Directions for this task:
From the entries, copy every line that carries the string "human".

Data for the task:
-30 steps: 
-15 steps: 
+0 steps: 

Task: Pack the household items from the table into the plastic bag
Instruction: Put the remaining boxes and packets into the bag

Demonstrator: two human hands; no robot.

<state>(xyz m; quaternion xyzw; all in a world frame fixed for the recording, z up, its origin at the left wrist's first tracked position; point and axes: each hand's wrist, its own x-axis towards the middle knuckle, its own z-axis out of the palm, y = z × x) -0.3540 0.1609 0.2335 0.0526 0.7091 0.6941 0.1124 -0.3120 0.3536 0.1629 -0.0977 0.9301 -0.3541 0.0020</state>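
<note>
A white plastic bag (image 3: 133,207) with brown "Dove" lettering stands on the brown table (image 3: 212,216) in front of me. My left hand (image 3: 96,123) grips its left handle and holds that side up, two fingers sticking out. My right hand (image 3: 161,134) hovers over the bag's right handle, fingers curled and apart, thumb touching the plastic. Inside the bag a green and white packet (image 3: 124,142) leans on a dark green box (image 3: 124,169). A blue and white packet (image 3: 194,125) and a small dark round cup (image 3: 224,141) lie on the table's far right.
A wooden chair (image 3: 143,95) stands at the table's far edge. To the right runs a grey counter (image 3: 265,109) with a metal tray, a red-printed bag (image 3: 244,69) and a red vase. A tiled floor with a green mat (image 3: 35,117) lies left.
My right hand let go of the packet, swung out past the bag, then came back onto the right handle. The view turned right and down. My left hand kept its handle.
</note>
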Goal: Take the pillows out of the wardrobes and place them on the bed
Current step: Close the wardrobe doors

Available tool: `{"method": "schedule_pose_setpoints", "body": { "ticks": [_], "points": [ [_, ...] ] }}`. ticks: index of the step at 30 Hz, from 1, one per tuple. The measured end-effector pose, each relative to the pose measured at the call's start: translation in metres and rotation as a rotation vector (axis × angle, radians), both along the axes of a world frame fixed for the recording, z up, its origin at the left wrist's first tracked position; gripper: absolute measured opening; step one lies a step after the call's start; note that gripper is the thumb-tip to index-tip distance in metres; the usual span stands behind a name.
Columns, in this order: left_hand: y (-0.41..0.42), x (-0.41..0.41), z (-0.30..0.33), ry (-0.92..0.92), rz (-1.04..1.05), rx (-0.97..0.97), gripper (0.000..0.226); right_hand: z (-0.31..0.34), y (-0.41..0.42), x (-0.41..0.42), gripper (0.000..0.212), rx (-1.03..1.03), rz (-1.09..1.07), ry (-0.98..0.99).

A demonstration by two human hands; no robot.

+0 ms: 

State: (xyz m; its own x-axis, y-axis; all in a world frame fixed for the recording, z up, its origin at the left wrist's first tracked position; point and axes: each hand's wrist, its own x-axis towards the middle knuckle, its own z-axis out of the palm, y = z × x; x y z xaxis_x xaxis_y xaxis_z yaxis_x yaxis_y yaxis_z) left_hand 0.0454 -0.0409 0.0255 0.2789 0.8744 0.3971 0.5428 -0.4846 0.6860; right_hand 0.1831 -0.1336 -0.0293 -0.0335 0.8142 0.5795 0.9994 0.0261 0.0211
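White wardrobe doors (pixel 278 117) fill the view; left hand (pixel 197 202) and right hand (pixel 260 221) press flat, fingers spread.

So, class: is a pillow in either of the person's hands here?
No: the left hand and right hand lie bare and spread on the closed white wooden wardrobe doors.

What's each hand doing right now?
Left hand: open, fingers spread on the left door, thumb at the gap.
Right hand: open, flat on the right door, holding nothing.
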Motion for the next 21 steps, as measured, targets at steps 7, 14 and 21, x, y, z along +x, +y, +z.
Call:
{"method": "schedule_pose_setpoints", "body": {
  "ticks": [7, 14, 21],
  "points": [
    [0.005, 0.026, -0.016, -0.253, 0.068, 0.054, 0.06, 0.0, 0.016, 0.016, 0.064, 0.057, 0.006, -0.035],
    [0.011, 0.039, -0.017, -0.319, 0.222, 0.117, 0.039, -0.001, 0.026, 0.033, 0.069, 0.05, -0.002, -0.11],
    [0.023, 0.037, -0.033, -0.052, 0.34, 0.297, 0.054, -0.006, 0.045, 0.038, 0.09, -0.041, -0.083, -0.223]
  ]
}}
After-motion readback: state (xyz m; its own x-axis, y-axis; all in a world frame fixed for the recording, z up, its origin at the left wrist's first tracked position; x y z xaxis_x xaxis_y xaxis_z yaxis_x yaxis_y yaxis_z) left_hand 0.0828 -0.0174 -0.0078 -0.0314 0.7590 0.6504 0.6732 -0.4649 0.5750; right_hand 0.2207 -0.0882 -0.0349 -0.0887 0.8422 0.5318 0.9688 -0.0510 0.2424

Response area:
Demonstrator: two human hands; no robot.
A demonstration by two human hands; no robot.

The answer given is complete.